A lot less appealing, eh? What is the principle at work in Radiolab’s enticing titles? 

The first thing I notice is that many of Radiolab’s titles are twists on English idioms. While they do have a familiar ring to them, they aren’t just tired turns of phrase. Take ‘In the Valley of the Shadow of Doubt,’ a riff on the Bible’s ‘valley of the shadow of death.’ This story is about a man who obsesses over mysteries until he solves them. It centers on the riddle of a photograph taken during the Crimean War, titled ‘Shadow of the Valley of Death’ (another variation of the familiar phrase!). Which is to say, there’s a lot going on here, overlapping references on multiple levels. So it sounds familiar (but not quite), and it is full of intimations (but not explicit).      

Second, many of Radiolab’s titles are puns -- they are deliberately playful. Take ‘Rocked by Doubt.’ This piece opens as producer Lulu Miller stumbles across a geologist in the desert; he gives her a lesson on ancient oceanic sediment deposits, then confides in her that he is struggling because he has recently come to doubt the existence of God. So there are rocks in this story, and a lot of doubt, and the main character is “rocked by doubt,” i.e. shaken, or “wracked by doubt.’” But this simple pun is so much more fun than our descriptive “One Geologist’s Religious Doubt and the Toll it Took.” Mine gives too much away. 
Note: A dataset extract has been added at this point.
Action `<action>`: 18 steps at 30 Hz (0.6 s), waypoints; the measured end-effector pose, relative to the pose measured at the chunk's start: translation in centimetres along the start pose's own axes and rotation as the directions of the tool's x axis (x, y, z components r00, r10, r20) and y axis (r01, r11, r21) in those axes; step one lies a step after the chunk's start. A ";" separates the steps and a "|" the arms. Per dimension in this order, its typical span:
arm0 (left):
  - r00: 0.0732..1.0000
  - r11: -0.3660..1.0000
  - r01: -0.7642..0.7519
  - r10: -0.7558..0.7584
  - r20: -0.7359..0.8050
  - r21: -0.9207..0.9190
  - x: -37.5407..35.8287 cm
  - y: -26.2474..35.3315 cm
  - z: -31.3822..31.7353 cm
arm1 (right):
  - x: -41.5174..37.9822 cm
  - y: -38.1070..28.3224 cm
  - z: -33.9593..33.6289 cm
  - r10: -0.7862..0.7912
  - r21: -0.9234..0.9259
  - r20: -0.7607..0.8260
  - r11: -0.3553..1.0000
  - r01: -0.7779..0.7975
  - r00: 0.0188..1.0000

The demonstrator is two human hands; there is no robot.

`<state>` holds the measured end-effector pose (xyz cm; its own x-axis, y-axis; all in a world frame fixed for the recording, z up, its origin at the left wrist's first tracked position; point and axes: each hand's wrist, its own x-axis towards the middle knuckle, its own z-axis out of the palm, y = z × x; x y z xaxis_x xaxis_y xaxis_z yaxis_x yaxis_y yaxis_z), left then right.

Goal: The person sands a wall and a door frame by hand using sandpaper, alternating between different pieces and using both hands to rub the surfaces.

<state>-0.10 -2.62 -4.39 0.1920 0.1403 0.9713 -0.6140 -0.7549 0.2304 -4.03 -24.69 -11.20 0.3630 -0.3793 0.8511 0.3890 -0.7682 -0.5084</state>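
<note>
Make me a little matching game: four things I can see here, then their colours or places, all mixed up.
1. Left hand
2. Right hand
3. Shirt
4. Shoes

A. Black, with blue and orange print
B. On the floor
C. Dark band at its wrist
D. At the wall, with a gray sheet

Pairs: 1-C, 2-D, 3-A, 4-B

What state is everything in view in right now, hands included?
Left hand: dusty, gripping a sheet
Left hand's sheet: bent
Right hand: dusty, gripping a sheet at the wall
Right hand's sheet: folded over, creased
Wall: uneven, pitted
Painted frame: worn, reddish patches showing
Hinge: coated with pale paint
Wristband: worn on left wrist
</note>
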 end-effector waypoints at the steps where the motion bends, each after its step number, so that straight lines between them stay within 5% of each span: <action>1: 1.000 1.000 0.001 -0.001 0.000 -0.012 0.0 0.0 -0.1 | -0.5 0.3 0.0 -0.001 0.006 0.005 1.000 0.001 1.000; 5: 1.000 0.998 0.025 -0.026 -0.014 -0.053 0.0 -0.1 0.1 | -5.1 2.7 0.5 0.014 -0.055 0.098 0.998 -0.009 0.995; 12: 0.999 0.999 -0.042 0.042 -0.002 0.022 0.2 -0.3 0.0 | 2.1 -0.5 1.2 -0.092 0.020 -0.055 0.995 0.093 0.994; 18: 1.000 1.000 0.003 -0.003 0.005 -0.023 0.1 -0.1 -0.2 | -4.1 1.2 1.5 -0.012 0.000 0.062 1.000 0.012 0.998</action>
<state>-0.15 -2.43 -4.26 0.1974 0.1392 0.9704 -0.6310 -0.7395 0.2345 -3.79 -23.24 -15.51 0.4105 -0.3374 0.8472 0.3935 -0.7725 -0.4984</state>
Which is all to say that too much information in your title kills the promise of a story’s central revelation. And promises, as we learned from Glass, are a central tenet in listener-recruiting technique. Of course, your title should have something to do with the discovery that you’ll uncover, but it doesn’t have to be a plot summary. It should capture the essence of your story, without revealing its twists and turns. And if it has a slightly familiar (but fresh) ring, and it’s fun (or funny), all the better! 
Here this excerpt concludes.